Menu
Cart

Distribution of the last value in a sum of Uniforms that exceeds 1

Posted by Cameron Davidson-Pilon at

While working on a problem, I derived an interesting result around sums of uniforms random variables. I wanted to record it here so I don't forget it (I haven't solved the more general problem yet!). Here's the summary of the result:

Let \(S_n = \sum_{i=1}^n U_i \) be the sum of \(n\) Uniform random variables. Let \(N\) be the index of the first time the sum exceeds 1 (so \(S_{N-1} < 1\) and \(S_{N} \ge 1\)). The distribution of \(U_N\) is \(e - e^{1-u}\).
This result is related to the really astounding result: \(N\) (the same \(N\) defined above) has expected value equal to \(e\). Yes, that's right, the average number of uniform random variables needed to exceed 1 is exactely \(e\). I just love this surprising result, but have still not found a good, intuitive reason as to why this is true. Of course it is true mathematically, and the proof is not too hard, but I just can't see why. Anyways, below is the proof of the first result.

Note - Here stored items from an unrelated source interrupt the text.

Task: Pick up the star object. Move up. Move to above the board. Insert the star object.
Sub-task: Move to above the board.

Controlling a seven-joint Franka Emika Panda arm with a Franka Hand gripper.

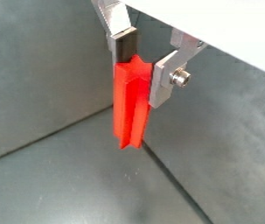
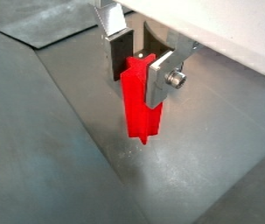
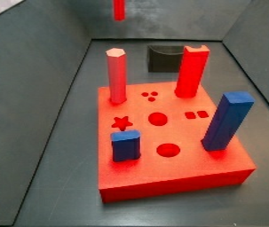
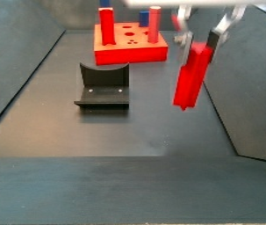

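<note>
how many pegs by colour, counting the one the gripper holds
Red pegs: 2, the star object held in the gripper above the floor, and the notched red peg on the board
Pinkish-red pegs: 1, the hexagonal peg
Blue pegs: 2, tall and short
Total: 5

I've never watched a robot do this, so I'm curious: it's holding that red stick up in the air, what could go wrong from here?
The gripper pinches only the top of the star object, so the long free end might tilt or slip. On the board, the star hole sits close beside the pinkish hexagonal peg and a small blue block, so the fingers could bump them, and a slightly turned star would probably jam.
</note>
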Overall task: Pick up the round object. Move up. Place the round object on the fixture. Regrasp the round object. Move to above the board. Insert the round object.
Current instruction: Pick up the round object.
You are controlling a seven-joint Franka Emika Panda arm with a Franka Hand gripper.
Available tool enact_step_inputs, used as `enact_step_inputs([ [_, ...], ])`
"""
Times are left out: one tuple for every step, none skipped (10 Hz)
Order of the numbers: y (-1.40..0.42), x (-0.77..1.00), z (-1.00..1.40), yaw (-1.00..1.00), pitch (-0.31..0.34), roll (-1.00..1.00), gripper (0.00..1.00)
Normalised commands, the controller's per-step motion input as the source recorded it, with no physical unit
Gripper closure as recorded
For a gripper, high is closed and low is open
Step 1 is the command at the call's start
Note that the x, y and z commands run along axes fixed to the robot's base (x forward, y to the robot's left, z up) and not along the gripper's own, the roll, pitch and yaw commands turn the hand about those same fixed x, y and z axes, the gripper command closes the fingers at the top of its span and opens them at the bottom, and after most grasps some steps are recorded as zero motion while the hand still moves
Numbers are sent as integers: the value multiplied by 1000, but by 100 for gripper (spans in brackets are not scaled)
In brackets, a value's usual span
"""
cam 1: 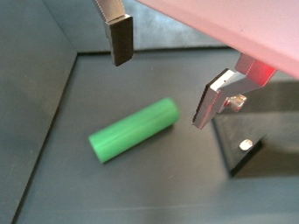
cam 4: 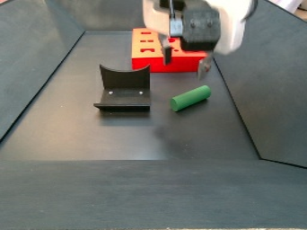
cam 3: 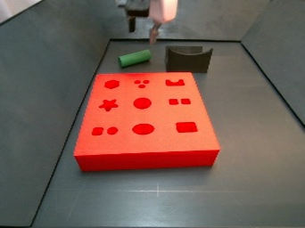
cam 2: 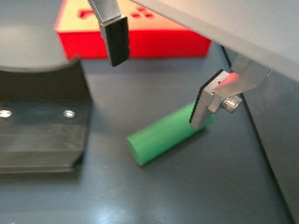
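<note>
While both side views take in the whole dark surface (cam 3: 155, 191), only one of them shows the full top of the board (cam 3: 145, 120), a big red block with circle, star, square and crown cut-outs. From the opposite end, just a slice of its red edge (cam 4: 168, 54) shows behind the arm, at about 12 o'clock from the fixture (cam 4: 122, 87). That view shows the fixture's base plate and upright, while the other shows only its dark curved-notch face (cam 3: 188, 57), beyond the board's far edge at about 1 o'clock. A wrist view also catches the board's red side (cam 2: 122, 39) and the fixture's base plate with two screws (cam 2: 41, 122); another shows only a corner of the plate (cam 1: 247, 149).

The round object (cam 3: 132, 59) lies flat on the surface, at 9 o'clock from the fixture and apart from it; in the opposite side view it (cam 4: 188, 98) lies at 3 o'clock from the fixture.

The hand (cam 1: 162, 79) hangs over the green peg (cam 1: 132, 130) with its silver plates spread wide, holding nothing. In a wrist view one finger (cam 2: 208, 105) overlaps the peg's end (cam 2: 163, 137); whether it touches cannot be told. The other finger (cam 2: 114, 39) is well clear of it.
</note>
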Motion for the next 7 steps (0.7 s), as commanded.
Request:
enact_step_inputs([
  [54, -349, -851, -260, -180, 29, 0],
  [197, -329, -786, -229, -156, 0, 0],
  [63, -677, -706, -249, -209, 0, 0],
  [20, -591, -591, -260, -203, 0, 0],
  [40, -517, -471, -263, -200, 0, 0],
  [29, -383, -269, -229, -170, -7, 0],
  [6, 0, 0, -77, 0, 0, 0],
])
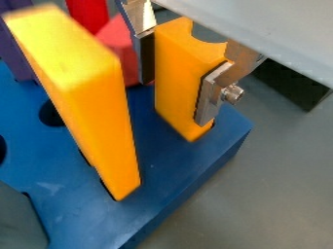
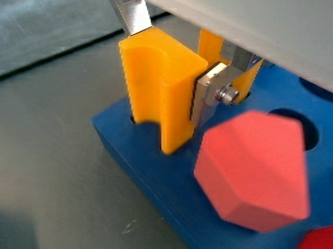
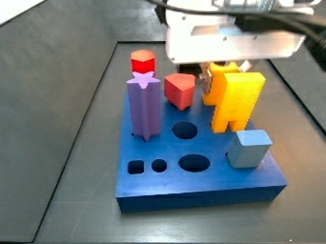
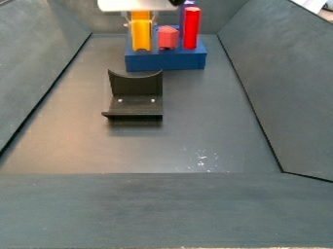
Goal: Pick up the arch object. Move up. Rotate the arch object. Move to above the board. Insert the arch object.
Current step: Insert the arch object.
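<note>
My gripper (image 1: pixel 176 68) is shut on the arch object (image 1: pixel 182 92), a slim upright orange-yellow block with a concave notch on top. Silver fingers (image 1: pixel 213 95) press on two opposite sides of it. It also shows in a wrist view (image 2: pixel 159 86) between the fingers (image 2: pixel 211 92). Its lower end meets the top of the blue board (image 1: pixel 196 180) near a corner; I cannot tell how deep it sits. In a side view the gripper (image 3: pixel 227 59) hangs over the board's far right part (image 3: pixel 192 186), with the arch object (image 3: pixel 218 71) mostly hidden behind a bigger yellow block.
On the board stand a bigger yellow block (image 3: pixel 237 100), a purple star post (image 3: pixel 144 107), a red piece (image 3: pixel 143 62), a pink hexagonal block (image 2: pixel 254 173) and a light blue cube (image 3: pixel 251 148). The dark fixture (image 4: pixel 134 95) stands on the floor in front of the board (image 4: pixel 166 61).
</note>
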Robot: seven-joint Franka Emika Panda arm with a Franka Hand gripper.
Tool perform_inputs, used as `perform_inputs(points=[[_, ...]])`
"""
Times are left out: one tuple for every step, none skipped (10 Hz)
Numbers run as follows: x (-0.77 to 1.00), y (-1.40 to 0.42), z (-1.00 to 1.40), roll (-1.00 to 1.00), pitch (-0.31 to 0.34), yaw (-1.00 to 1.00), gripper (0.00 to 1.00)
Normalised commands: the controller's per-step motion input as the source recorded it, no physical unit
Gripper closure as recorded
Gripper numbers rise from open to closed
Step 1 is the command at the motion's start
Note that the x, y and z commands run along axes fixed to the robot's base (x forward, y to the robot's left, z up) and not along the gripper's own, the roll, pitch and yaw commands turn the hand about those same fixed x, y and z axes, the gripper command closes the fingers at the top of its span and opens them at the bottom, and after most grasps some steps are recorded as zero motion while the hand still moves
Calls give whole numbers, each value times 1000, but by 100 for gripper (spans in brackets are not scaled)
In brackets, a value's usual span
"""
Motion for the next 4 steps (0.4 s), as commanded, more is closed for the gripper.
perform_inputs(points=[[0, 0, -311, 0, -39, 0, 100], [0, 0, -131, -4, -23, 0, 100], [0, 0, 0, 16, 0, 0, 100], [0, 0, 0, 0, 0, 0, 100]])
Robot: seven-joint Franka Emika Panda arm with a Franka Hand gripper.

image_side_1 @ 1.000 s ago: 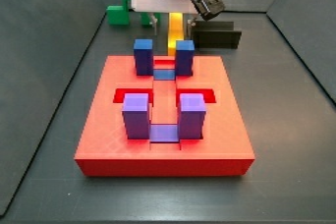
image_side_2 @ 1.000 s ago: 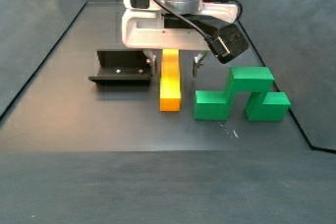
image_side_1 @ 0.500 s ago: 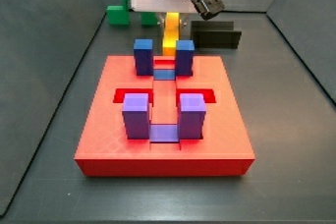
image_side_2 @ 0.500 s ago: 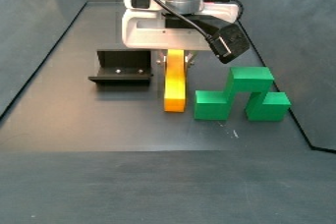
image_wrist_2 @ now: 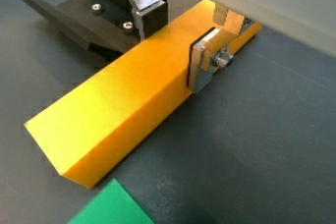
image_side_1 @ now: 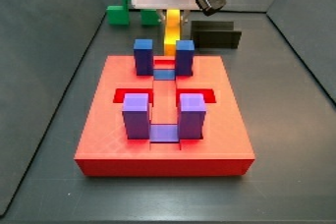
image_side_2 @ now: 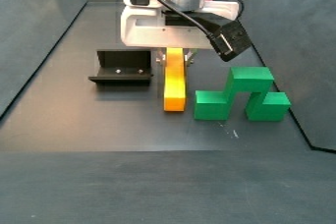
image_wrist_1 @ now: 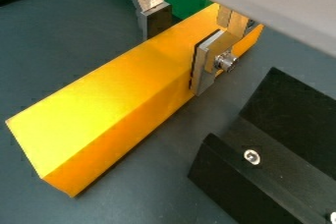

Break the problem into smaller pieces

We'll first use the total law of probability to break the distribution into smaller pieces: $$P(U_N \in du) = \sum_{n=2}^{\infty} P(U_N \in du \;|\; N=n)P(N=n) $$

Numerical results first

For the below part, we'll be conditioning on a given \(N\), so let's first look at the distibution of \(U_N \;|\; N=n\). To do this, we'll just use Monte Carlo to sample from this distribution. Here are the results: So this is our target. If we can model these distributions, we can plug them into the above formula.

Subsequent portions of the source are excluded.